● **TASK OBJECTIVE**
Each entry below must be repeated exactly. Leave the pictures out of it.

● **Data records**
*** Begin section ***

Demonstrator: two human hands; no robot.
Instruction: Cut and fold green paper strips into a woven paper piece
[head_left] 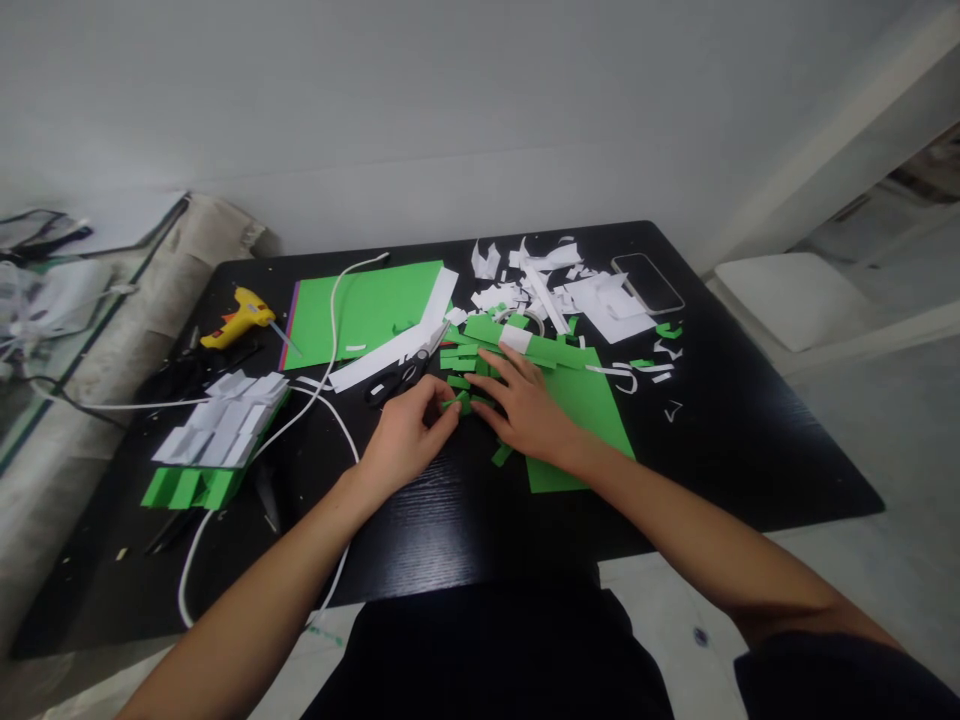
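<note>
My left hand (409,432) is closed in a pinch on a small green paper piece (461,403) near the middle of the table. Beside it, my right hand (525,405) rests with fingers spread over several green paper pieces (459,362); its fingertips hide part of them. Under that wrist lies a green sheet (600,410), and a longer green strip (555,350) crosses above the fingers. Black-handled scissors (409,372) lie just beyond my left hand, next to a long white paper strip (360,368).
A yellow glue gun (244,318) sits at the left, near a white and green folded-paper piece (225,425). A white cable (330,400) loops over the black table (720,450). White scraps (499,297) and a phone (649,283) lie at the back right. Another green sheet (375,300) lies behind.
</note>
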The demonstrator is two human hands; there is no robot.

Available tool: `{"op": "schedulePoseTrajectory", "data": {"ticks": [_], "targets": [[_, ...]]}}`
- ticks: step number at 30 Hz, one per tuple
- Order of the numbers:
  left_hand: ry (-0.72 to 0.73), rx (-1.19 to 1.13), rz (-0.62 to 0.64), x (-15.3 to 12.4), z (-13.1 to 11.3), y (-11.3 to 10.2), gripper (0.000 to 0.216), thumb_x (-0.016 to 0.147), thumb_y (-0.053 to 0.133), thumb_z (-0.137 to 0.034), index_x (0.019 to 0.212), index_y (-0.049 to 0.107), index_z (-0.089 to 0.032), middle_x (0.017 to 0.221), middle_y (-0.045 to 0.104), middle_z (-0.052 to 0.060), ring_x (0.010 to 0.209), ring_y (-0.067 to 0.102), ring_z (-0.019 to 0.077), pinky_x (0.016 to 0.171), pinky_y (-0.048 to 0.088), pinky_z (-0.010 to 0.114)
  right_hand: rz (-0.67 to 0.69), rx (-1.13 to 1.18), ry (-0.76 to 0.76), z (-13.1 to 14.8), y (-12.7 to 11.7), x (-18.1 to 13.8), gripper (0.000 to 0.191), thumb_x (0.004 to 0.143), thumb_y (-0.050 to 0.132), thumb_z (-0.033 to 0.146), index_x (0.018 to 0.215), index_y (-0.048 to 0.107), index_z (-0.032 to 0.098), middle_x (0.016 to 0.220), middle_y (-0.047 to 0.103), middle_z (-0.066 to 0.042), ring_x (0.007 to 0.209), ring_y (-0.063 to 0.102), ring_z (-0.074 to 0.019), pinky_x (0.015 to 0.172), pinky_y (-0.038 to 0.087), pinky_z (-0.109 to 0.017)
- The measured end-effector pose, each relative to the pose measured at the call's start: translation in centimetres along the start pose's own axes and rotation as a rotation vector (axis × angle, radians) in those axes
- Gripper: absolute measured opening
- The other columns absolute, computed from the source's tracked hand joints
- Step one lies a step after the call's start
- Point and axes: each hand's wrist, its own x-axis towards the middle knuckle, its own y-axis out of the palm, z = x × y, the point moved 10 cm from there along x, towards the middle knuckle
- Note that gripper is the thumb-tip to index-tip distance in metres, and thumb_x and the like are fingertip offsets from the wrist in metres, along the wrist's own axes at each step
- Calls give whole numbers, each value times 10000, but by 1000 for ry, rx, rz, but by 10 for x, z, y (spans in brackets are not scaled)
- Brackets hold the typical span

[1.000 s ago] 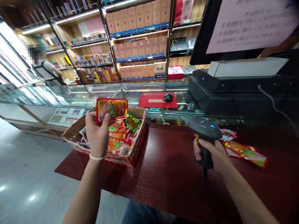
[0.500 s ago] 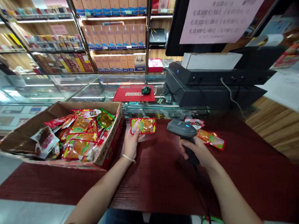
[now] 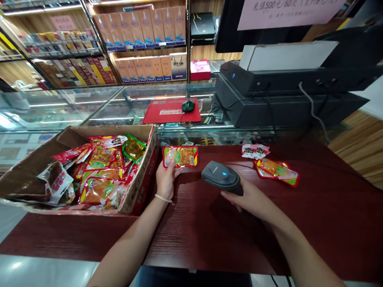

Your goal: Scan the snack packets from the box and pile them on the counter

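- Left hand [image 3: 166, 179]: grasping a flat, red-rimmed plastic food packet [image 3: 185, 155] by its left end, near the far edge of the dark red wooden table [image 3: 189, 229].
- Right hand [image 3: 247, 198]: wrapped around a dark grey plastic handheld scanner [image 3: 221, 176], its head apart from the packet.
- Open room: wood surface between the forearms, reaching the near edge.
- Open brown cardboard box [image 3: 147, 169], left: heaped red, green and white plastic packets [image 3: 99, 190].
- Scanner handle: largely hidden. Pink paper sign [image 3: 287, 10]: cut off above.
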Motion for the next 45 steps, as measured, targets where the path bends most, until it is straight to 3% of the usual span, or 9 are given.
{"op": "schedulePoseTrajectory", "data": {"ticks": [4, 9, 14, 19, 24, 31, 35, 40, 45], "targets": [[8, 2, 2, 0, -1, 1, 439, 757, 734, -389, 1113, 610, -164, 1068, 673, 71, 805, 680, 126, 780, 593, 311, -5, 8, 6, -5, 1, 1, 384, 785, 709, 341, 1134, 621, 207, 549, 598, 41, 360, 502, -119, 359, 408, -221], [-2, 6, 3, 2, 1, 1, 440, 732, 758, -375, 1090, 619, -160, 1050, 673, 60, 795, 672, 116, 745, 597, 286, -24, 43, 26, -3, -11, 3, 367, 800, 699, 366, 1105, 582, 200, 562, 575, 53, 384, 500, -109, 377, 408, -217], [-4, 37, 41, 0, 2, 5, 425, 721, 775, -356, 1078, 632, -177, 1052, 684, 45, 836, 670, 119, 788, 587, 298, -221, 166, 25, 2, -69, -9, 251, 822, 672, 400, 842, 525, 198, 551, 542, 64, 381, 482, -80, 407, 392, -207], [-40, 95, 198, -16, 13, 31, 406, 733, 767, -338, 1090, 637, -197, 1128, 676, 47, 1027, 642, 172, 918, 537, 361, -529, 325, 19, -11, -134, -61, 314, 794, 699, 445, 822, 496, 207, 563, 550, 62, 378, 484, -88, 382, 388, -213], [61, 448, 319, -39, 32, 86, 297, 747, 730, -359, 966, 663, -171, 999, 698, 60, 930, 641, 190, 907, 500, 362, -736, 303, 26, -25, -161, -124, 322, 792, 700, 457, 765, 496, 209, 521, 537, 55, 372, 473, -89, 396, 392, -217], [537, 623, 683, -80, 66, 247, 186, 773, 587, -114, 908, 669, -213, 1017, 646, 67, 1022, 597, 211, 962, 460, 399, -851, 397, 64, -50, -160, -177, 347, 796, 701, 473, 732, 492, 203, 551, 541, 45, 374, 482, -91, 383, 409, -223], [610, 700, 868, -99, 113, 307, 304, 760, 490, -22, 941, 671, -188, 1016, 629, 95, 1015, 591, 210, 963, 472, 387, -873, 486, 68, -62, -164, -198, 326, 790, 713, 461, 819, 512, 205, 560, 542, 55, 373, 482, -94, 375, 414, -225], [641, 938, 1077, -115, 159, 326, 489, 695, 471, 23, 1107, 665, -154, 1223, 610, 147, 1181, 547, 256, 1085, 396, 455, -884, 510, 59, -63, -171, -213, 326, 800, 701, 463, 755, 508, 204, 551, 534, 48, 376, 475, -95, 387, 422, -232], [688, 994, 1112, -121, 153, 312, 648, 681, 555, -31, 1320, 547, -139, 1405, 517, 168, 1391, 366, 316, 1171, 247, 559, -847, 533, 45, -58, -167, -202, 307, 804, 697, 456, 824, 517, 207, 553, 522, 60, 376, 470, -100, 379, 408, -229]]}}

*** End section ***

● **ANSWER SPACE**
Demonstrator: two human hands; no robot.
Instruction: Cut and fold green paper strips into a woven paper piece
[head_left] 
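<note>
My left hand (409,432) is closed in a pinch on a small green paper piece (461,403) near the middle of the table. Beside it, my right hand (525,405) rests with fingers spread over several green paper pieces (459,362); its fingertips hide part of them. Under that wrist lies a green sheet (600,410), and a longer green strip (555,350) crosses above the fingers. Black-handled scissors (409,372) lie just beyond my left hand, next to a long white paper strip (360,368).
A yellow glue gun (244,318) sits at the left, near a white and green folded-paper piece (225,425). A white cable (330,400) loops over the black table (720,450). White scraps (499,297) and a phone (649,283) lie at the back right. Another green sheet (375,300) lies behind.
</note>
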The demonstrator is two human hands; there is no robot.

Available tool: `{"op": "schedulePoseTrajectory", "data": {"ticks": [_], "targets": [[_, ...]]}}`
- ticks: step number at 30 Hz, one per tuple
- Order of the numbers:
  left_hand: ry (-0.72 to 0.73), rx (-1.19 to 1.13), rz (-0.62 to 0.64), x (-15.3 to 12.4), z (-13.1 to 11.3), y (-11.3 to 10.2), gripper (0.000 to 0.216), thumb_x (-0.016 to 0.147), thumb_y (-0.053 to 0.133), thumb_z (-0.137 to 0.034), index_x (0.019 to 0.212), index_y (-0.049 to 0.107), index_z (-0.089 to 0.032), middle_x (0.017 to 0.221), middle_y (-0.045 to 0.104), middle_z (-0.052 to 0.060), ring_x (0.010 to 0.209), ring_y (-0.067 to 0.102), ring_z (-0.019 to 0.077), pinky_x (0.016 to 0.171), pinky_y (-0.048 to 0.088), pinky_z (-0.010 to 0.114)
  right_hand: rz (-0.67 to 0.69), rx (-1.13 to 1.18), ry (-0.76 to 0.76), z (-13.1 to 14.8), y (-12.7 to 11.7), x (-18.1 to 13.8), gripper (0.000 to 0.191), thumb_x (0.004 to 0.143), thumb_y (-0.050 to 0.132), thumb_z (-0.033 to 0.146), index_x (0.018 to 0.215), index_y (-0.048 to 0.107), index_z (-0.032 to 0.098), middle_x (0.016 to 0.220), middle_y (-0.047 to 0.103), middle_z (-0.066 to 0.042), ring_x (0.007 to 0.209), ring_y (-0.063 to 0.102), ring_z (-0.074 to 0.019), pinky_x (0.015 to 0.172), pinky_y (-0.038 to 0.087), pinky_z (-0.109 to 0.017)
- The measured end-effector pose, each relative to the pose measured at the call's start: translation in centimetres along the start pose's own axes and rotation as a rotation vector (axis × angle, radians) in those axes
- Gripper: absolute measured opening
- The other columns absolute, computed from the source's tracked hand joints
- Step one lies a step after the call's start
- Point and axes: each hand's wrist, its own x-axis towards the middle knuckle, its own y-axis out of the palm, z = x × y, the point moved 10 cm from there along x, towards the middle knuckle
- Note that gripper is the thumb-tip to index-tip distance in metres, and thumb_x and the like are fingertip offsets from the wrist in metres, along the wrist's own axes at each step
- Calls give whole numbers, each value times 10000, but by 1000 for ry, rx, rz, but by 10 for x, z, y (spans in brackets are not scaled)
- Brackets hold the typical span

[1.000 s ago] 
[0.500 s ago] 
[now] 

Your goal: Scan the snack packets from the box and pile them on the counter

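- Left hand [image 3: 166, 179]: grasping a flat, red-rimmed plastic food packet [image 3: 185, 155] by its left end, near the far edge of the dark red wooden table [image 3: 189, 229].
- Right hand [image 3: 247, 198]: wrapped around a dark grey plastic handheld scanner [image 3: 221, 176], its head apart from the packet.
- Open room: wood surface between the forearms, reaching the near edge.
- Open brown cardboard box [image 3: 147, 169], left: heaped red, green and white plastic packets [image 3: 99, 190].
- Scanner handle: largely hidden. Pink paper sign [image 3: 287, 10]: cut off above.
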Motion for the next 45 steps, as measured, targets where the path bends most, until it is straight to 3% of the usual span, or 9 are given.
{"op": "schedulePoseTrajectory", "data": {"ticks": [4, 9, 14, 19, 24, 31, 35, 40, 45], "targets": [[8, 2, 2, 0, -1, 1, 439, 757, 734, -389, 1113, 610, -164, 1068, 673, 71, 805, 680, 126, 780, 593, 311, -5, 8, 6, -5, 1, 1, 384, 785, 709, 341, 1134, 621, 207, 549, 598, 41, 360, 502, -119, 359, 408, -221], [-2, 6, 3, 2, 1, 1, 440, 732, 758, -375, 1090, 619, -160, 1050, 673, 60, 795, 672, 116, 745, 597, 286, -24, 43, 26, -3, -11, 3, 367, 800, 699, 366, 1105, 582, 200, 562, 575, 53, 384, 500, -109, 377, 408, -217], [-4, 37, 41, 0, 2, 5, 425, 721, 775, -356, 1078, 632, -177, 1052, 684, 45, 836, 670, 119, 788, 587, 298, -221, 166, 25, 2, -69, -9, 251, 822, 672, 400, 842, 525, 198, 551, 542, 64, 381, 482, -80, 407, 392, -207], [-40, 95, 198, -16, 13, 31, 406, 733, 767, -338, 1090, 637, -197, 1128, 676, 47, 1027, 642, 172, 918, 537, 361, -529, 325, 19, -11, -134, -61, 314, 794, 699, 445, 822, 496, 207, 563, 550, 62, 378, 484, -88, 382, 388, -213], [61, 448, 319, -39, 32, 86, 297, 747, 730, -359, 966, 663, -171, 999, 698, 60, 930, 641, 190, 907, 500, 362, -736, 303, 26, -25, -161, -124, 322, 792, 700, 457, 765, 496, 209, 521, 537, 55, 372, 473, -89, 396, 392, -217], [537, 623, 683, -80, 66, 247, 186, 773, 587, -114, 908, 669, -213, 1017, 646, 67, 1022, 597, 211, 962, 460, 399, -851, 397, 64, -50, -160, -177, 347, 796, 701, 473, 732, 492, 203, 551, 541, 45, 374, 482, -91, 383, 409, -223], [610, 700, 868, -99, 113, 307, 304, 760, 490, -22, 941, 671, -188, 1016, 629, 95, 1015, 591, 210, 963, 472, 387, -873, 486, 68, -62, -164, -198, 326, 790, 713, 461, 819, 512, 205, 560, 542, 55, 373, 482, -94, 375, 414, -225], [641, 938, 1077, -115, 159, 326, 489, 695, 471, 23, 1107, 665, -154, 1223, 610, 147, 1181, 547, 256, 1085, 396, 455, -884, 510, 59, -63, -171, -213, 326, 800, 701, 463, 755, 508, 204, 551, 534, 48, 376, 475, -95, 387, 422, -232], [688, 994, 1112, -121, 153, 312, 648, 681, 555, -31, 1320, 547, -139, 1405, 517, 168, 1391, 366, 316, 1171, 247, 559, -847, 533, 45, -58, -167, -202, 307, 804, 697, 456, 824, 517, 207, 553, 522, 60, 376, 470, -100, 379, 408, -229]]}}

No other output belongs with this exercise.